EXERCISE ::
Gather all lines in the data that hold the string "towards".

(Records from a dataset)
= = = = = = =
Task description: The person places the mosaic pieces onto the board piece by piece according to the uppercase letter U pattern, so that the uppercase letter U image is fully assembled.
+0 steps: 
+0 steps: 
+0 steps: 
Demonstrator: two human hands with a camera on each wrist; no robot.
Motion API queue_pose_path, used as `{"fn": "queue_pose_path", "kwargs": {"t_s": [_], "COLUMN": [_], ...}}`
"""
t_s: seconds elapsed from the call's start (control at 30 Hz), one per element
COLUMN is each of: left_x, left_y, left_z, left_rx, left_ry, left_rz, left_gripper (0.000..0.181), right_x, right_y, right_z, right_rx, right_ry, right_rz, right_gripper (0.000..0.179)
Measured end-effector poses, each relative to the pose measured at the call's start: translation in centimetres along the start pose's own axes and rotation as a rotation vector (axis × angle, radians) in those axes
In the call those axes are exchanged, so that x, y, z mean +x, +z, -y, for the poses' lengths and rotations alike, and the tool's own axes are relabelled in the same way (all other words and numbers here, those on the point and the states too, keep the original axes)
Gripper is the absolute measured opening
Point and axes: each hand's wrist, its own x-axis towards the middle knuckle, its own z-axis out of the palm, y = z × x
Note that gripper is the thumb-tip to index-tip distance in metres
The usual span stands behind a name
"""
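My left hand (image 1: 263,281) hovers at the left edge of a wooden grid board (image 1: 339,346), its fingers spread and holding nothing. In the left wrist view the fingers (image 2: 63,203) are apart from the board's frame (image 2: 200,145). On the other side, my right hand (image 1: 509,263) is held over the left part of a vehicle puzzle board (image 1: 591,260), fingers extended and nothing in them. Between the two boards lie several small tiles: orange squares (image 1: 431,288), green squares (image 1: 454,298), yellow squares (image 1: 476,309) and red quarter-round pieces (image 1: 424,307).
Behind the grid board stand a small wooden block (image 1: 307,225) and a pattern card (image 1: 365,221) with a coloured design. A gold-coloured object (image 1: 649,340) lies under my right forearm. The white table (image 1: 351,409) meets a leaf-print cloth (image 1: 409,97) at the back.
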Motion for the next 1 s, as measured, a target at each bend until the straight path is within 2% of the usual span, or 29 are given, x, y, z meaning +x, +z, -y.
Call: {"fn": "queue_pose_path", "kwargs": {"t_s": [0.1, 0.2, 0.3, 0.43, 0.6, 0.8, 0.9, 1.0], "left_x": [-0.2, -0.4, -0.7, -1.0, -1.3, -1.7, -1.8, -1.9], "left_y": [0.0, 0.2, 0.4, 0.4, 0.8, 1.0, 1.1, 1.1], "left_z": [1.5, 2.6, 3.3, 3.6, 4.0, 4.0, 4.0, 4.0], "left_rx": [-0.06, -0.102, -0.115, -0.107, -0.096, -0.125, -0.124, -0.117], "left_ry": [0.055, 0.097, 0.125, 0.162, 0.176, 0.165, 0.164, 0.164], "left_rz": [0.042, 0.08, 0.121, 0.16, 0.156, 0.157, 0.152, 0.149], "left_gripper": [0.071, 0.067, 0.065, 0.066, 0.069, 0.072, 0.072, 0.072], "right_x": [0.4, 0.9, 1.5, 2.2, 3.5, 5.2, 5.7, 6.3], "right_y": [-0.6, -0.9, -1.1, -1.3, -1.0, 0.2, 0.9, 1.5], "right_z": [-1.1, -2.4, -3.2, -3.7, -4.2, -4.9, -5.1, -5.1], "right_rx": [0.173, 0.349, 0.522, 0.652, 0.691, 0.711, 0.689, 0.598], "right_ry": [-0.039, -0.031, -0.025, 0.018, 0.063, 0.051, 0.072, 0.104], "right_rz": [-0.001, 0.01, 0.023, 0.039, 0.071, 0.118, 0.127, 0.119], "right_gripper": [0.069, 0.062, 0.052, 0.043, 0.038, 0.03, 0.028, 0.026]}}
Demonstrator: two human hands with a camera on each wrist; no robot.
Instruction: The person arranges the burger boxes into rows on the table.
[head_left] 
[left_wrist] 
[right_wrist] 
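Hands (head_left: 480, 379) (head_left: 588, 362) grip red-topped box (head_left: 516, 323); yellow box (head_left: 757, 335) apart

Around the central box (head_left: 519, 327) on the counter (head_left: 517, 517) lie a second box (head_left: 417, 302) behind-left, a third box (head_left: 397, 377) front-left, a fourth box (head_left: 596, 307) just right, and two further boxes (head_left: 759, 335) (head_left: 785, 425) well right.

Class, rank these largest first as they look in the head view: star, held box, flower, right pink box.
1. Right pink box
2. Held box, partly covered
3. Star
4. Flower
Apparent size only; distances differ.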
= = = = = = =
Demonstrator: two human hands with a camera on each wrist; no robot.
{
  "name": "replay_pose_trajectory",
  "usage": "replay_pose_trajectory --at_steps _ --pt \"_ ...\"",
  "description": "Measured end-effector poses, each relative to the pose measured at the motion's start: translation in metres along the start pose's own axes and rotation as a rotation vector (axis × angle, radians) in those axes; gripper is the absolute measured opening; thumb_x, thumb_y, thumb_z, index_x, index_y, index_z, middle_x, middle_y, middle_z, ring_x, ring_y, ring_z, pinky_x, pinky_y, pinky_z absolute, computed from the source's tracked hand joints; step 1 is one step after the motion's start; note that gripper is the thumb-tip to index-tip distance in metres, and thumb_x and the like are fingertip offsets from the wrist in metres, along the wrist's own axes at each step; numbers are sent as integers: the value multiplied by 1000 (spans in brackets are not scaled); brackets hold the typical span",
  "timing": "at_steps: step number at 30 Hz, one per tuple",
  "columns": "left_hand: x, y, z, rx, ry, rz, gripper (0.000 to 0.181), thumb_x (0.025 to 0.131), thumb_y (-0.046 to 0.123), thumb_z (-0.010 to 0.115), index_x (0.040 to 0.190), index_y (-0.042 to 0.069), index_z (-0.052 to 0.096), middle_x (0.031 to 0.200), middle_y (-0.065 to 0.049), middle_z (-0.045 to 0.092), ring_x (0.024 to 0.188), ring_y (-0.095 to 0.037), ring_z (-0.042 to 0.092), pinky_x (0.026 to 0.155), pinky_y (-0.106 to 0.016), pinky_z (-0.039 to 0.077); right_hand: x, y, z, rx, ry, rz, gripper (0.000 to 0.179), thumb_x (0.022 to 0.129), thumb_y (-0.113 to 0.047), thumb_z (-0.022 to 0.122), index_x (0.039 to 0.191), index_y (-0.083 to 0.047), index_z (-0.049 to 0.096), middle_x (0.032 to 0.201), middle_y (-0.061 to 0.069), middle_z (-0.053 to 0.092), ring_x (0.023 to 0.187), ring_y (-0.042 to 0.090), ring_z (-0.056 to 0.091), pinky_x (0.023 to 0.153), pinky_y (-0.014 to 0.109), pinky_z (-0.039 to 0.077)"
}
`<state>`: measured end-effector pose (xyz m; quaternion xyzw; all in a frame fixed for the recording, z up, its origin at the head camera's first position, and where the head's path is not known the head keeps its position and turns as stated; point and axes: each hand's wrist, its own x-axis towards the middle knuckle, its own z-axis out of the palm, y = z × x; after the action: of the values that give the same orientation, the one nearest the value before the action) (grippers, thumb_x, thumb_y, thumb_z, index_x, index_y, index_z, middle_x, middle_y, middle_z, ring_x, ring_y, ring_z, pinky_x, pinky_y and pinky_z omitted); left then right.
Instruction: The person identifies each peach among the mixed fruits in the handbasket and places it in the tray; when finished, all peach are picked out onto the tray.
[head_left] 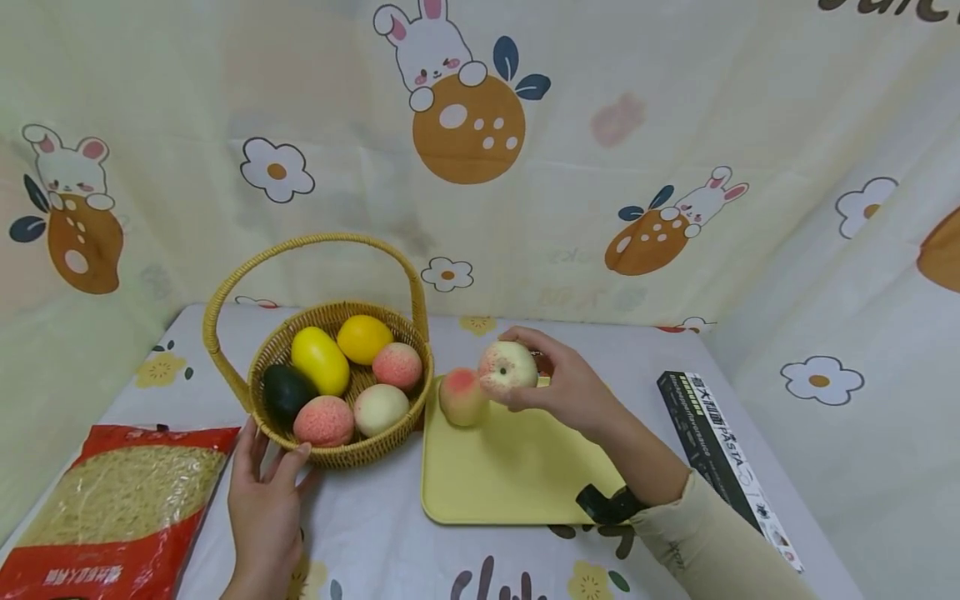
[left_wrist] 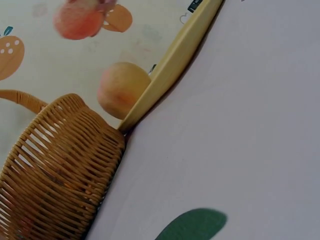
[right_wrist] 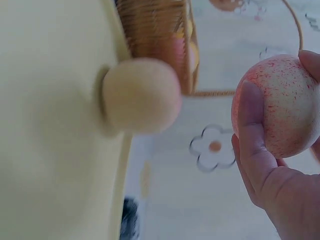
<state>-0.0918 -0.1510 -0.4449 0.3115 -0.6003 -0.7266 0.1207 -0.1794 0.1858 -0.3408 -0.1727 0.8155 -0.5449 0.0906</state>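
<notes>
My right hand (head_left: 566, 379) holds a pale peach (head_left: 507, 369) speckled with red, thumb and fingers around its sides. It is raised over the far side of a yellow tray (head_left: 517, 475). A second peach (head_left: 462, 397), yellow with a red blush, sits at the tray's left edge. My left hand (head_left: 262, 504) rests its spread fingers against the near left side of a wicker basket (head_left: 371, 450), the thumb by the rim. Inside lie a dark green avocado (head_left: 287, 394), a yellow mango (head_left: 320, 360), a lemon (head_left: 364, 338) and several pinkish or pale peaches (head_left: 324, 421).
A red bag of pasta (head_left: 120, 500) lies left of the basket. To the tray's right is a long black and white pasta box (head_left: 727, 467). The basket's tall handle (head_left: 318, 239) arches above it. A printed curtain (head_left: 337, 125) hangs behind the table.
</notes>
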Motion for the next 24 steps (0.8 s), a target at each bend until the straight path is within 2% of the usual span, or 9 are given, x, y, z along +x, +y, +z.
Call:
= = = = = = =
ANSWER FOR THIS EXERCISE ::
Point and axes: each hand's wrist, its own x-axis towards the middle knuckle, its own z-axis out of the palm, y = z × x
`<state>`: measured end-effector pose (xyz m; quaternion xyzw; all in a frame fixed for the recording, z up, its origin at the head camera's first position, and where the head's path is not known the head keeps its position and turns as stated; point and axes: each hand's wrist, its own x-axis towards the middle knuckle, its own z-axis out of the palm, y = z × x; after the action: of the values that give the same orientation, the one nearest the value before the action) (grippers, thumb_x, thumb_y, thumb_z, index_x, index_y, index_z, middle_x, middle_y, middle_z, ring_x, ring_y, ring_z, pinky_x, pinky_y and pinky_z omitted); left then right.

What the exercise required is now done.